_Task item:_ Copy all the lines of the data that include the word "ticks".

_Source data:_
== Segment start ==

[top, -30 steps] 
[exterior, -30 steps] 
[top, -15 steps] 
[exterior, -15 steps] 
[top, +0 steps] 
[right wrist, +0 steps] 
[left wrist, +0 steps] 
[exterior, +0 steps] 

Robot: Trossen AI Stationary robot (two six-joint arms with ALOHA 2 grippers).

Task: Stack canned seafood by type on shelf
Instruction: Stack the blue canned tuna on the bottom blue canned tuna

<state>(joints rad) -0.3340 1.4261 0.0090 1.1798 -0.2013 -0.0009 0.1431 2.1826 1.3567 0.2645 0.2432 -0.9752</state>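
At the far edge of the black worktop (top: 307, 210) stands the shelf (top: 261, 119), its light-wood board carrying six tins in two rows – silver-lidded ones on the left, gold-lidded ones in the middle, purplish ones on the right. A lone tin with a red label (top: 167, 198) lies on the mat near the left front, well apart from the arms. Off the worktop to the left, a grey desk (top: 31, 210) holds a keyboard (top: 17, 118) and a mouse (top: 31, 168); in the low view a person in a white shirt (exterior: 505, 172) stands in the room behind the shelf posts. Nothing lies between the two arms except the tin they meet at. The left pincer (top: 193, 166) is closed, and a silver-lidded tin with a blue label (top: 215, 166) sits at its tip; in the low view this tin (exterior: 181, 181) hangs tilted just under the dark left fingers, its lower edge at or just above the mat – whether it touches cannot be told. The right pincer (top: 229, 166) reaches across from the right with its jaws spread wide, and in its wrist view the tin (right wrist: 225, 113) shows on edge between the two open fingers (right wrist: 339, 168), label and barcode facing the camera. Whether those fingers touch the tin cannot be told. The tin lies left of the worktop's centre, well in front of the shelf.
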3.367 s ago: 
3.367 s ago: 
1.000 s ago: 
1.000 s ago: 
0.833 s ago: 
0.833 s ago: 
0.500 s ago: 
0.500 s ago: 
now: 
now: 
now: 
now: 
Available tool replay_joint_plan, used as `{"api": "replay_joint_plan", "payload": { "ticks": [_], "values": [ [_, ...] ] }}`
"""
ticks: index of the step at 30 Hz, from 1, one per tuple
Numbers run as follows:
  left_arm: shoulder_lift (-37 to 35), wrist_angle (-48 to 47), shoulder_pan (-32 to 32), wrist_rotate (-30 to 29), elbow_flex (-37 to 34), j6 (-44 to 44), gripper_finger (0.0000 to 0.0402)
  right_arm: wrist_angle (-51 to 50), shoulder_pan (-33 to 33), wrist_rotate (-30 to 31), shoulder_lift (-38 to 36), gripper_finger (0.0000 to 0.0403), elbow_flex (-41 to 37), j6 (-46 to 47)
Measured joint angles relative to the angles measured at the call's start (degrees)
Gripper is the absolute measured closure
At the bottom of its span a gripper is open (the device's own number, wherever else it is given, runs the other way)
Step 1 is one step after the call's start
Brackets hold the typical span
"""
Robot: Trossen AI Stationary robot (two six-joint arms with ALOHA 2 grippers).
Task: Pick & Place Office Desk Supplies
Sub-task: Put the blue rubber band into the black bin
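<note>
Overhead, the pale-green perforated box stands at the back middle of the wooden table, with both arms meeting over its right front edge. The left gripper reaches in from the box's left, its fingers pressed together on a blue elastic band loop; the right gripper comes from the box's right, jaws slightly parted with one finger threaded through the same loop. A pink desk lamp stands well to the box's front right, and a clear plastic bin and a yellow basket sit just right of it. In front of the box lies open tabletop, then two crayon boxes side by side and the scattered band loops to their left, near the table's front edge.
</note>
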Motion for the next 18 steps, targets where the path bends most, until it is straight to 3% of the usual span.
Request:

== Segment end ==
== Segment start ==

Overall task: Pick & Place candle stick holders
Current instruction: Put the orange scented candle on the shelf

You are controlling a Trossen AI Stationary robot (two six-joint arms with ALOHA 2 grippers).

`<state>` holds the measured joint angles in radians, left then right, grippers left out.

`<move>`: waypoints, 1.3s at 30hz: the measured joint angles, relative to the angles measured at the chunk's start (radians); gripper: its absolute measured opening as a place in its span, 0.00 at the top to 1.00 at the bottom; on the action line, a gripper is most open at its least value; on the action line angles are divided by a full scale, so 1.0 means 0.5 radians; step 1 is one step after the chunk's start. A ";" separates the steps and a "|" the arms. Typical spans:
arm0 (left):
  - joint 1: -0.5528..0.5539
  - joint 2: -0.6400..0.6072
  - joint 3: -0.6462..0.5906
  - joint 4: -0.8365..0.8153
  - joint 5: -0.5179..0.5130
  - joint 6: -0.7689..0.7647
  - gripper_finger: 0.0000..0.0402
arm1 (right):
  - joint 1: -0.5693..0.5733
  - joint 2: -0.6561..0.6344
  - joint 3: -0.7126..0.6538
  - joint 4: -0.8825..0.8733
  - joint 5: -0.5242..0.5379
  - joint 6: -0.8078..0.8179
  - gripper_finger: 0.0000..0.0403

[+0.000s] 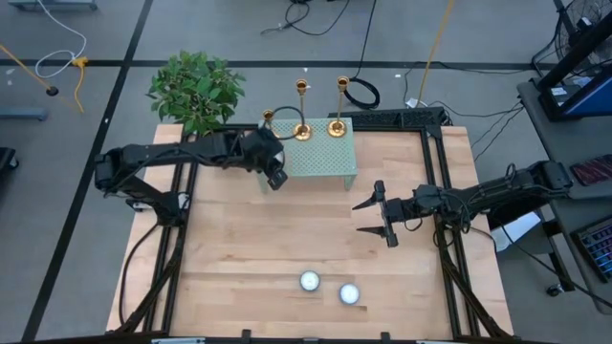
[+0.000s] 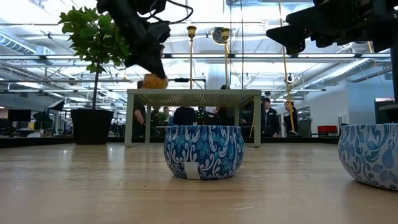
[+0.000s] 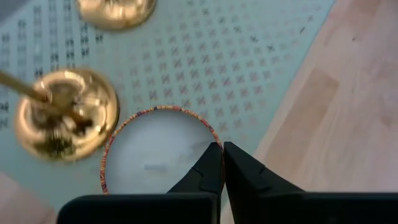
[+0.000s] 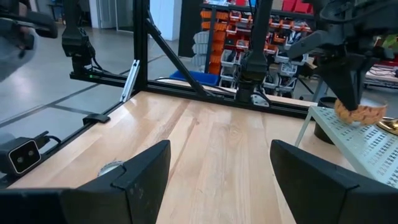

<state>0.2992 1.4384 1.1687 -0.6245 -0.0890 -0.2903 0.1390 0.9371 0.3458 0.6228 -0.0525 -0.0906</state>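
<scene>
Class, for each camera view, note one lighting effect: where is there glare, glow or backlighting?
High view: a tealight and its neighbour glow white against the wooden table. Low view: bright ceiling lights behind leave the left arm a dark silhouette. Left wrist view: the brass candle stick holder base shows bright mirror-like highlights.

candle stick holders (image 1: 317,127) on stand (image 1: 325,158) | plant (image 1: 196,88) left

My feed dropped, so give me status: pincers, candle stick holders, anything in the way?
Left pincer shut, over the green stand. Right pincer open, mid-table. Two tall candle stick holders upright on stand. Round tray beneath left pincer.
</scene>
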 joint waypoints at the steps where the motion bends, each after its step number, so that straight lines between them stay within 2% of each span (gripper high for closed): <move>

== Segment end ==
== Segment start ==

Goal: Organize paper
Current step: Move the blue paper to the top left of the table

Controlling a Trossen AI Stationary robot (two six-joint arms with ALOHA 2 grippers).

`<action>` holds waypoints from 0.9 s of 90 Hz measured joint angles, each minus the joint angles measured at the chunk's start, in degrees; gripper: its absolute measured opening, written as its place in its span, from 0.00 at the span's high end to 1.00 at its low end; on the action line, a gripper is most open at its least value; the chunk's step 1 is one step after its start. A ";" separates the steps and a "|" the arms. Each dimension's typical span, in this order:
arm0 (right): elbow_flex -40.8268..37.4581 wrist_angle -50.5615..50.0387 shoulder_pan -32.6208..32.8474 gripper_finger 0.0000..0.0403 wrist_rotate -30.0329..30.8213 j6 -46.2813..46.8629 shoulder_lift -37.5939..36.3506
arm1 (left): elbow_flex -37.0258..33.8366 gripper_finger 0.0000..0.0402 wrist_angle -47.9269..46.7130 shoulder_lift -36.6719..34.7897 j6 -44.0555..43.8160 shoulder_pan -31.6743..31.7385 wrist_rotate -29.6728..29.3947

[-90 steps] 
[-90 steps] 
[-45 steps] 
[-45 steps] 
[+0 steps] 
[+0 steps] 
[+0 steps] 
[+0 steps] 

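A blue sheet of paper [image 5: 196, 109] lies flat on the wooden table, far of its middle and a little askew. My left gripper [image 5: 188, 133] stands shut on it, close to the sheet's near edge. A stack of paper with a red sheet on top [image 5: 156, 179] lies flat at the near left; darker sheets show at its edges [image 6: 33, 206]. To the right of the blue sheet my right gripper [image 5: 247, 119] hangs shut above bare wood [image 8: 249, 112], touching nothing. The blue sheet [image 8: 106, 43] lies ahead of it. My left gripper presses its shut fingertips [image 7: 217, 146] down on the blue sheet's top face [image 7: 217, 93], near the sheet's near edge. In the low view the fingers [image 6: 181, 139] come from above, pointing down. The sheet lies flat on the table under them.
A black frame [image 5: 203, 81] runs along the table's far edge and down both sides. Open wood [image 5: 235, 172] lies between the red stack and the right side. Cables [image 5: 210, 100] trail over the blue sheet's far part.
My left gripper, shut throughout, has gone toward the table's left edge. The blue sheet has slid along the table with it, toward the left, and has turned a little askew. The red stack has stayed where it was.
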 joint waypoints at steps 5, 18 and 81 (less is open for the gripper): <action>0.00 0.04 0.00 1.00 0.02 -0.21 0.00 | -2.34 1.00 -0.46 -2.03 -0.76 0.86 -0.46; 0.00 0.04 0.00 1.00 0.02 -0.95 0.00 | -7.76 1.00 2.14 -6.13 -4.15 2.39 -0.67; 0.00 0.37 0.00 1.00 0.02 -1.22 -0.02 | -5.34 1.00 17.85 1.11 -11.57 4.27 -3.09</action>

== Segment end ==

_Solution:_
Available tool replay_joint_plan, used as `{"api": "replay_joint_plan", "payload": { "ticks": [_], "values": [ [_, ...] ] }}`
ticks: index of the step at 30 Hz, from 1, one per tuple

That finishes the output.